** About this task **
Each line below should be repeated exactly, but no picture should be carried over.

** Given material **
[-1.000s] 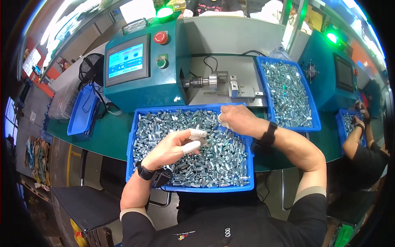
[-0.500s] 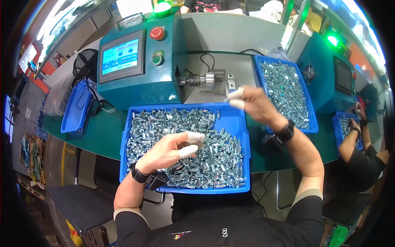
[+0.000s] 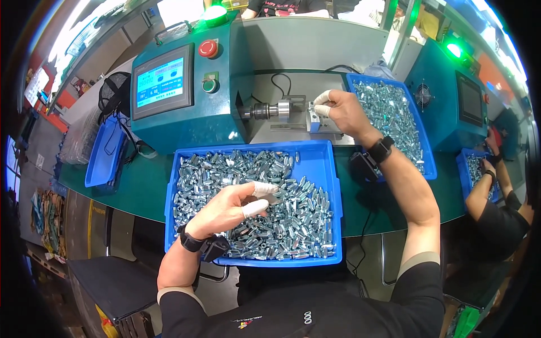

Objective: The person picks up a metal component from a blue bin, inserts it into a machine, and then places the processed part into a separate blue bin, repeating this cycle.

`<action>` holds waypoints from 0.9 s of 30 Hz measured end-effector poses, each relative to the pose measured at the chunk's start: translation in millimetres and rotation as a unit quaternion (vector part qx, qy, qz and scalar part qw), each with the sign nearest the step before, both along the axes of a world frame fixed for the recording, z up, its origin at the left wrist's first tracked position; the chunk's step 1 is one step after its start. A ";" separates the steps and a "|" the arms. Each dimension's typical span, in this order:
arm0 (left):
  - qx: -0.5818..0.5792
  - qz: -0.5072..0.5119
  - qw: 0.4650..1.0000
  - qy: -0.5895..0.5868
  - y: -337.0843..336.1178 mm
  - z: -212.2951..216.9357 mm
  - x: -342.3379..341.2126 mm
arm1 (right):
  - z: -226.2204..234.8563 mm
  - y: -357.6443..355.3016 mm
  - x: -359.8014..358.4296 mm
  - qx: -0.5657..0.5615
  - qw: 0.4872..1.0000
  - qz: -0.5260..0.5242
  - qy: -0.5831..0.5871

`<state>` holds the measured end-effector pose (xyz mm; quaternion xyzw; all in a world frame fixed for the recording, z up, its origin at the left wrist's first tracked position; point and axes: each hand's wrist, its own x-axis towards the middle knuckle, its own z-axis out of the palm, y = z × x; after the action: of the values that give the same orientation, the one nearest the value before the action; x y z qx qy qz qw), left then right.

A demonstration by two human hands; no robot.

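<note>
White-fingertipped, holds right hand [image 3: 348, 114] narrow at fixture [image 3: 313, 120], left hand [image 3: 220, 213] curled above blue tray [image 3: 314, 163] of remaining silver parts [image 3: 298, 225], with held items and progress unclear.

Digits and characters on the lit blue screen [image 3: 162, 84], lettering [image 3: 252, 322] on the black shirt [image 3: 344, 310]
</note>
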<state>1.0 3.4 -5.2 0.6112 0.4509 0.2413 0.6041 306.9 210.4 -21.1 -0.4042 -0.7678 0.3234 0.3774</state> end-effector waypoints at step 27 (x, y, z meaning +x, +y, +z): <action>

** Worked solution **
[-1.000s] 
[-0.500s] 
[+0.000s] 

Objective: The person picks up a metal component from a blue bin, inserts it into a machine, and then places the processed part into a separate blue bin, repeating this cycle.

`<action>` holds waypoints from 0.9 s of 30 Hz measured end-effector poses, each relative to the pose measured at the chunk's start: translation in millimetres and rotation as a unit quaternion (vector part qx, qy, qz and scalar part qw), each with the sign nearest the step before, both along the axes of a world frame fixed for the recording, z up, its origin at the left wrist's first tracked position; the chunk's step 1 is one step after its start. A ";" separates the steps and a "|" the arms. Each dimension's typical span, in this order:
arm0 (left):
  - qx: -0.5818..0.5792
  - qz: -0.5072..0.5119
  - qw: 0.4650..1.0000
  - qy: -0.5895..0.5868
  - y: -337.0843..336.1178 mm
  - z: -212.2951..216.9357 mm
  - x: -342.3379..341.2126 mm
arm1 (right):
  - z: -226.2204..234.8563 mm
  - y: -357.6443..355.3016 mm
  - x: -359.8014..358.4296 mm
  - qx: -0.5657..0.5615
  - qw: 0.4872..1.0000
  - qz: -0.5260..0.5242
  - qy: -0.5831..0.5871

`<state>` holds the measured end-effector pose (xyz mm; quaternion xyzw; all in a world frame fixed for the recording, z up, its origin at the left wrist's first tracked position; point and axes: each hand's wrist, its own x-axis towards the middle knuckle, its own z-axis out of the palm, y = z × x; after the action: of the values that give the same orientation, the one nearest the value before the action; x y z qx qy qz qw), left then right.

A demonstration by two human hands; no robot.

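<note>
White-fingertipped, holds right hand [image 3: 348, 114] narrow at fixture [image 3: 313, 120], left hand [image 3: 220, 213] curled above blue tray [image 3: 314, 163] of remaining silver parts [image 3: 298, 225], with held items and progress unclear.

Digits and characters on the lit blue screen [image 3: 162, 84], lettering [image 3: 252, 322] on the black shirt [image 3: 344, 310]
</note>
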<state>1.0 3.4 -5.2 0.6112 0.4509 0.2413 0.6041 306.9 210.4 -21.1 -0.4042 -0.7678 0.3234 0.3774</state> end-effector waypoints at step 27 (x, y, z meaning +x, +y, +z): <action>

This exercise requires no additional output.